Intelligent Earth Seminar: Anna Jungbluth (European Space Agency)
Advancing Earth Observation and Climate Research through Self-Supervised Learning: From Land Monitoring to Cloud Modelling
5 March 14:00
Earth Sciences: Lecture Theatre
Anna Jungbluth is currently working as a Research Fellow in the Climate and Long-Term Action Division of the European Space Agency (ESA) developing geospatial models for Earth Observation and Climate research. Her research focuses on self-supervised learning, foundation models, and instrument-to-instrument translation to create long-term homogeneous data records of satellite observations. Before joining ESA, she earned her PhD in Physics from the University of Oxford, researching renewable energy and photovoltaics.
Anna developed an interest in ML for science through an internship with the NASA and ESA-funded Frontier Development Lab research programme, where she worked in an interdisciplinary team of researchers to develop machine learning models for studying the Sun. She returned to the programme in the following years, leading various Heliophysics and Earth Observation projects. Anna is passionate about increasing diversity in STEM and helping to empower the next generation of interdisciplinary scientists.
Advancing Earth Observation and Climate Research through Self-Supervised Learning: From Land Monitoring to Cloud Modelling
Earth Observation (EO) satellites generate petabytes of data annually to monitor environmental changes, from land surface dynamics to atmospheric processes. While raw satellite data is increasingly accessible, expert annotations needed to derive insights are much more sparse, limiting the potential of supervised machine learning approaches.
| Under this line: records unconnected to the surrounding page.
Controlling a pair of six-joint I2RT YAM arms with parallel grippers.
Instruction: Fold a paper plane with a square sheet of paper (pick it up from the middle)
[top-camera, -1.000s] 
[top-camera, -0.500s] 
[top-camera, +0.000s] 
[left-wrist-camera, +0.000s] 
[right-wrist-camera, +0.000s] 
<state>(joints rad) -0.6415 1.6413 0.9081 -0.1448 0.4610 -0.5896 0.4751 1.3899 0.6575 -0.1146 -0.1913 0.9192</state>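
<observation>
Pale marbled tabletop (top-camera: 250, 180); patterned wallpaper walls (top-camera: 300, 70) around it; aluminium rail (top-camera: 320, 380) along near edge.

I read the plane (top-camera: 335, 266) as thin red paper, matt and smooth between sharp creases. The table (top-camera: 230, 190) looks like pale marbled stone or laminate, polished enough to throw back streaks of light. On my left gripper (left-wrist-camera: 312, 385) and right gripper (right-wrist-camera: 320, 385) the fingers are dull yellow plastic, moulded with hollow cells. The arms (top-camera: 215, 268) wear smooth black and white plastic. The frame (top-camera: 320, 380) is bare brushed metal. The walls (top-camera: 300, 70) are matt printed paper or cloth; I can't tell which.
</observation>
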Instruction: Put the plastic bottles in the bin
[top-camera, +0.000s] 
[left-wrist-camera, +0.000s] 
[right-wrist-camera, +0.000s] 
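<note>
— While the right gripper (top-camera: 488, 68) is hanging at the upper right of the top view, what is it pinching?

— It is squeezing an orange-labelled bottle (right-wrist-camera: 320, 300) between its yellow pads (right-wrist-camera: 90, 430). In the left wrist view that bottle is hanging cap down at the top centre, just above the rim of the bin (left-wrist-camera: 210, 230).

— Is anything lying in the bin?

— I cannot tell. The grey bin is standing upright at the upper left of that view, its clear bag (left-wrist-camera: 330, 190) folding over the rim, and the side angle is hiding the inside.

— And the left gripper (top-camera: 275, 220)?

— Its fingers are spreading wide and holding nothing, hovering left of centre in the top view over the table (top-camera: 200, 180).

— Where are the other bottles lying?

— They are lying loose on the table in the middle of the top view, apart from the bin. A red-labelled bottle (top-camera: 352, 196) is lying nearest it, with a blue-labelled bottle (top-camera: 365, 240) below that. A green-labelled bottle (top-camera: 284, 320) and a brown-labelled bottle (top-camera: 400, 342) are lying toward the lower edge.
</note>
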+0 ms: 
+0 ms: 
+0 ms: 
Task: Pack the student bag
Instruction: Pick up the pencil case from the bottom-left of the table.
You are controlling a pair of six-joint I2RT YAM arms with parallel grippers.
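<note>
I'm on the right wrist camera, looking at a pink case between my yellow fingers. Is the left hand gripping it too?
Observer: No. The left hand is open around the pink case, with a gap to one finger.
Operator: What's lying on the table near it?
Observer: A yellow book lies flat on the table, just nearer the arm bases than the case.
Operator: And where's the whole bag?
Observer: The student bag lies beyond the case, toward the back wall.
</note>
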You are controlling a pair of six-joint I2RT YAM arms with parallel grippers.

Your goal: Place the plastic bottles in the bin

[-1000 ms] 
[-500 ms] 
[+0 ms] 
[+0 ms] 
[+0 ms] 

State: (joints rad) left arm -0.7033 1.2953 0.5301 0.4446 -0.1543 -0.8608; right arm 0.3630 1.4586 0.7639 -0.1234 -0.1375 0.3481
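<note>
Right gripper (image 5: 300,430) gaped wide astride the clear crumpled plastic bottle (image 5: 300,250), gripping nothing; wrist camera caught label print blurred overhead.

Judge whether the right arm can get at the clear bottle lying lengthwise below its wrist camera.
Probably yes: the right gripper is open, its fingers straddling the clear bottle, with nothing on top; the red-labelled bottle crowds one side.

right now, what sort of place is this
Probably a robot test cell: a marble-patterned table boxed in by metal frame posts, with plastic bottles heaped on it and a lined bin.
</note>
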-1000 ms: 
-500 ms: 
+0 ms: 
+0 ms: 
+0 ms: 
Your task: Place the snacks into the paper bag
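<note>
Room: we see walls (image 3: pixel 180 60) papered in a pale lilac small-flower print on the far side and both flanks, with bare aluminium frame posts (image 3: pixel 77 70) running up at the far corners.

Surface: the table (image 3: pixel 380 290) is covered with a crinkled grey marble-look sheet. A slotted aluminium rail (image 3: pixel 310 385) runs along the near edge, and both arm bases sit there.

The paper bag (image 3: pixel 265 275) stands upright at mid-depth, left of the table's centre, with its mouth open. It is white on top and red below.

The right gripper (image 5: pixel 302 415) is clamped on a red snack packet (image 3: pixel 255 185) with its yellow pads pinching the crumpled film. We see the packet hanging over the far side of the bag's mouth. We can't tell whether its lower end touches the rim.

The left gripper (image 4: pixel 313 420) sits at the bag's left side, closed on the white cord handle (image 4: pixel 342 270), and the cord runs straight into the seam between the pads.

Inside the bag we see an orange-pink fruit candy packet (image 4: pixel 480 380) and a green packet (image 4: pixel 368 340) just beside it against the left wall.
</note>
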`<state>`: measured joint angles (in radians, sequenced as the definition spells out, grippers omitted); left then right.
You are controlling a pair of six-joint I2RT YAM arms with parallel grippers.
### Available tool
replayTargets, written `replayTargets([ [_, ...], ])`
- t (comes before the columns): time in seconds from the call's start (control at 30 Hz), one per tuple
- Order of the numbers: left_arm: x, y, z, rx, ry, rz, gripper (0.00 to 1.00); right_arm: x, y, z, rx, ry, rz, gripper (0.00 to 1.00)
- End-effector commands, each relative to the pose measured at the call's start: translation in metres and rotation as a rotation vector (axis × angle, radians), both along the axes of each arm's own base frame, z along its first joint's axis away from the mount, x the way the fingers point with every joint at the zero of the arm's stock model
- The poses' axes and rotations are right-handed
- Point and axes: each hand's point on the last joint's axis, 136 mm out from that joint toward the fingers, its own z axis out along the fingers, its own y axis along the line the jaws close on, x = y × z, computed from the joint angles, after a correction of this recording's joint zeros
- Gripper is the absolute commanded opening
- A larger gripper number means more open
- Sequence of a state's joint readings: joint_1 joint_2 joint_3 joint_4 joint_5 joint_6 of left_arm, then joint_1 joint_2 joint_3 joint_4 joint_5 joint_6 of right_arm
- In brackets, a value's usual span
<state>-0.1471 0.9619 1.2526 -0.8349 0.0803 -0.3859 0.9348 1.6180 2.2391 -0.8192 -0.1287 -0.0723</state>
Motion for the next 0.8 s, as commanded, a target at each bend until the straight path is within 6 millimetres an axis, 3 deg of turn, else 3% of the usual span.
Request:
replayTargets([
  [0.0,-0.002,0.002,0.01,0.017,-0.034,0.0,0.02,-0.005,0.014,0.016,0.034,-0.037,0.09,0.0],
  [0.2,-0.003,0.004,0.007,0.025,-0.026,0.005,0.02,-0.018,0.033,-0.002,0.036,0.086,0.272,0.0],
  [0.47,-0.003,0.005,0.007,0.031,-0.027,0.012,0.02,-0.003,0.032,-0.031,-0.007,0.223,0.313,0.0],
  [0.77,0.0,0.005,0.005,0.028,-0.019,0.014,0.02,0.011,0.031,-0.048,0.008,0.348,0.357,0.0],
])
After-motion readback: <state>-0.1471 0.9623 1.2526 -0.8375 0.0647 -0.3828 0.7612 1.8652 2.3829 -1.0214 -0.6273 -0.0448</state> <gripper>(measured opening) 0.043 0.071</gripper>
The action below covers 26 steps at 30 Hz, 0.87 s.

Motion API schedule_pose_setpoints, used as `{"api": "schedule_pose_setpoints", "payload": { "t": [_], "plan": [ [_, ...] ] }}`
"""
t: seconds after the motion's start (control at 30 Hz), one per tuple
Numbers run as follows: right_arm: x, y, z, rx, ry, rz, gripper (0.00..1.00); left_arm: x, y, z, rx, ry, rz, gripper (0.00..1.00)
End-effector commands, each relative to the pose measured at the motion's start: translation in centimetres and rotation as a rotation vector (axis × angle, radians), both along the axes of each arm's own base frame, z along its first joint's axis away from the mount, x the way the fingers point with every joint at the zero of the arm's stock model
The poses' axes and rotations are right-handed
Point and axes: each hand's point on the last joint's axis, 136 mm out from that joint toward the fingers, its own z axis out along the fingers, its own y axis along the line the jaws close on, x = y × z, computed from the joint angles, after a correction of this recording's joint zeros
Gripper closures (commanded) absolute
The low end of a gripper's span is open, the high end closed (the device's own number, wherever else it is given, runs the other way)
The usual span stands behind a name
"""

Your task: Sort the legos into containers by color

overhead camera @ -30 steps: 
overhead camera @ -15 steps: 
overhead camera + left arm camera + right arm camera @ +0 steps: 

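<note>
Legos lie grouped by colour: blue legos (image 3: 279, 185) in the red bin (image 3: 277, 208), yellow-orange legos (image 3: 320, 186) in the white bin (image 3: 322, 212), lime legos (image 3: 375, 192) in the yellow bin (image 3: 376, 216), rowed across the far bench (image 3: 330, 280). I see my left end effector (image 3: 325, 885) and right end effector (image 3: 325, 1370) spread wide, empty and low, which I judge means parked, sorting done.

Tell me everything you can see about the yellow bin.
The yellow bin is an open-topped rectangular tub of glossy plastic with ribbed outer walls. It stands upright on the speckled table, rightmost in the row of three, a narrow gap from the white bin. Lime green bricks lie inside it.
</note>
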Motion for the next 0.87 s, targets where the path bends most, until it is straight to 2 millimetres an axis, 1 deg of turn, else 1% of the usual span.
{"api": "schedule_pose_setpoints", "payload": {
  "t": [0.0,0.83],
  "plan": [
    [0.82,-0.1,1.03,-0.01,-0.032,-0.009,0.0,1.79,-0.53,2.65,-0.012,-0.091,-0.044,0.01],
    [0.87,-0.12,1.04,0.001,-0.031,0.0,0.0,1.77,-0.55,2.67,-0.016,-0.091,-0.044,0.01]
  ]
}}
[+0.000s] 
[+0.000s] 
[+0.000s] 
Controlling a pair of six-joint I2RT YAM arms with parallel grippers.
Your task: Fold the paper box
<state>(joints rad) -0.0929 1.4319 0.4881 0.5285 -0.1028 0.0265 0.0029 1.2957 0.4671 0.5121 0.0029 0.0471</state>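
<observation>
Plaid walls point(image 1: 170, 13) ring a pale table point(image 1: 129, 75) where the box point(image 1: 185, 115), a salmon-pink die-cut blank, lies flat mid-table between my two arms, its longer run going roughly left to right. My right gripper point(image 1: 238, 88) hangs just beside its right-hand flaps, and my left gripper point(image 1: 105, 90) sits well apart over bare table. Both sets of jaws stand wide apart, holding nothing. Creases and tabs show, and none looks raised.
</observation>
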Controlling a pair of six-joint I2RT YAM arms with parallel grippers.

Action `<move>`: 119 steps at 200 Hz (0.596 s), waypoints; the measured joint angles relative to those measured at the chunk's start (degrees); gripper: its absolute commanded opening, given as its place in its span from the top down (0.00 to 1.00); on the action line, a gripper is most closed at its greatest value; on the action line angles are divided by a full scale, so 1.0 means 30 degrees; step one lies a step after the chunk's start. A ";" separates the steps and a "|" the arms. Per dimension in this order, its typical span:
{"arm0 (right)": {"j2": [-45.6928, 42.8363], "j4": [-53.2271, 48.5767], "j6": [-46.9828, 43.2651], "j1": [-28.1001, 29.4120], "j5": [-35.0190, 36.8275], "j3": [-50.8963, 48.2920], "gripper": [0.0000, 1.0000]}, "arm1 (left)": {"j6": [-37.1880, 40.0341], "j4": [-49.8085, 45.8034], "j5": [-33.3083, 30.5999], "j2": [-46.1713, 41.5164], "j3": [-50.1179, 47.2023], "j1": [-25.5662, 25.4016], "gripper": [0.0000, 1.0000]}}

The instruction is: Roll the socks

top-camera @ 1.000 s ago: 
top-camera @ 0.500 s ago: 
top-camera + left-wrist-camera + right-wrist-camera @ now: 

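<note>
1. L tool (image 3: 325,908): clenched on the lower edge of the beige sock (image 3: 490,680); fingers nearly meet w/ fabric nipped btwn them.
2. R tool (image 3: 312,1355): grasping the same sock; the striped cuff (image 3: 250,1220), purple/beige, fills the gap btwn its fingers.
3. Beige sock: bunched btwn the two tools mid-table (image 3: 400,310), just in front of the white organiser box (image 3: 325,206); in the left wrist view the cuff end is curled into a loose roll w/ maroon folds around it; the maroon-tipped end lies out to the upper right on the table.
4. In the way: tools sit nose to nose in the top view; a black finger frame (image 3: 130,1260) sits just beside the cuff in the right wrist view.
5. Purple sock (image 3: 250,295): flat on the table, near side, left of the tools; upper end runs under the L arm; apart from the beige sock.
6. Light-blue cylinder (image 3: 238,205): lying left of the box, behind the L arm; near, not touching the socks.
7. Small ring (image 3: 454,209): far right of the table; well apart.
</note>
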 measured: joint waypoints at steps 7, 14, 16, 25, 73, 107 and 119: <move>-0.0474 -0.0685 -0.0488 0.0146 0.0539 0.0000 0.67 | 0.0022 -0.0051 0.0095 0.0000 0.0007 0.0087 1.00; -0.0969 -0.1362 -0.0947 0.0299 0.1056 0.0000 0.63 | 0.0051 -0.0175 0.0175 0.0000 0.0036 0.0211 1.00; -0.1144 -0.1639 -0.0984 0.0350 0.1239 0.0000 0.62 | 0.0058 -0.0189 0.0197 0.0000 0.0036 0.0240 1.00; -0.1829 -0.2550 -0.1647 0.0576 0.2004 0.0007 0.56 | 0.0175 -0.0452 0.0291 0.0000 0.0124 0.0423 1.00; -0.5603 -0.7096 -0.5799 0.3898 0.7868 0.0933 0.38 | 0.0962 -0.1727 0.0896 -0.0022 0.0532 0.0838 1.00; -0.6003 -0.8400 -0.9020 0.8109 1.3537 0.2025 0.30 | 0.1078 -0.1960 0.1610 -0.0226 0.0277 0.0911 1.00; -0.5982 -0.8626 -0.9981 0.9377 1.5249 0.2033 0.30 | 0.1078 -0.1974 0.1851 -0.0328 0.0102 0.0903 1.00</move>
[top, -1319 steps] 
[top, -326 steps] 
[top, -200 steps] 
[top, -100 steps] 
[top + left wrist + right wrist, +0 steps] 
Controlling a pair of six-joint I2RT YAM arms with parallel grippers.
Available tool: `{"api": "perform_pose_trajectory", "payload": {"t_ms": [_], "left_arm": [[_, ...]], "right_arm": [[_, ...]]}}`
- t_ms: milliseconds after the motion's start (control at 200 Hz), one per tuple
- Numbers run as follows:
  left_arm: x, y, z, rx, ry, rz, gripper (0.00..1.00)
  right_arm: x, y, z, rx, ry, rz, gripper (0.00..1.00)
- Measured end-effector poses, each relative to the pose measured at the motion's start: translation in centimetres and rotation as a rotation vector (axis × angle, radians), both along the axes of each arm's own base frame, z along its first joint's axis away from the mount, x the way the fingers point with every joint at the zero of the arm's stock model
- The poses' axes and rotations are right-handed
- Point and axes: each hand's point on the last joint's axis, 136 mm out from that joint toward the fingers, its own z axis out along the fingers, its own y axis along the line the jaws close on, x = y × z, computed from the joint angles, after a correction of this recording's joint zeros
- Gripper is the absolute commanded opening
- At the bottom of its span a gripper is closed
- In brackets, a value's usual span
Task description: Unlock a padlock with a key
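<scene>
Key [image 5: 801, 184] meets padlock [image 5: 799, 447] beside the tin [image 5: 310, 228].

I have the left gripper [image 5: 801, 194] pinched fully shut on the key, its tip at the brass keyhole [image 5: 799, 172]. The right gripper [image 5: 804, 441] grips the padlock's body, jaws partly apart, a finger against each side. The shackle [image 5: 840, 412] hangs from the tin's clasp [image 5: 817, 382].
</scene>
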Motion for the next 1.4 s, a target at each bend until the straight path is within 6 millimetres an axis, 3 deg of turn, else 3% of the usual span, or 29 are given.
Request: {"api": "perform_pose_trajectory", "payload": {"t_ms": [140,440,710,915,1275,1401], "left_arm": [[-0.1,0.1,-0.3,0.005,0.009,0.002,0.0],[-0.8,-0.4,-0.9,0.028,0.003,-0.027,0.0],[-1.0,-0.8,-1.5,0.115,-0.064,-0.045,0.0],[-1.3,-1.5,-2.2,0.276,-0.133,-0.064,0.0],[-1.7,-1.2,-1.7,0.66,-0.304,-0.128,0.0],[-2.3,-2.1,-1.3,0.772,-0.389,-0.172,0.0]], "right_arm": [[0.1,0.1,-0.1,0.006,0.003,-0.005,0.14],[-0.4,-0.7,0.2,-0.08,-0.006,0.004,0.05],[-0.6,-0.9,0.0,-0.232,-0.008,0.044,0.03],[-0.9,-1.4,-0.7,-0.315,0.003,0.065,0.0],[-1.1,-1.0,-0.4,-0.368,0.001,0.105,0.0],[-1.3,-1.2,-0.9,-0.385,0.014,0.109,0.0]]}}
Self-supervised learning (SSL) addresses this challenge by first learning meaningful features from unlabeled data, after which models can be adapted to specific tasks using only a small number of labeled examples.
Our research demonstrates SSL's versatility in two critical domains: land monitoring and cloud modeling. For land monitoring, we develop models that are pre-trained on Sentinel-1 Synthetic Aperture Radar (SAR) or Sentinel-2 optical imagery, and later fine-tuned for tasks like vegetation prediction, biomass estimation, and land cover mapping. We compare different state-of-the-art SSL techniques based on spatial masking and feature matching, and show that SSL strongly reduces the requirements for labeled examples.
For our second application, we extend this approach to 3D cloud modeling - crucial for reducing uncertainties in climate models. We first learn cloud features through SSL on geostationary satellite imagery, and fine-tune our models on limited radar measurements of atmospheric profiles. By explicitly encoding space and time, we create geospatially-aware models that can generate large-scale 3D cloud maps with low regional biases. With this, we demonstrate the potential of SSL to advance Earth System understanding, and maximally leverage the wealth of information in EO data.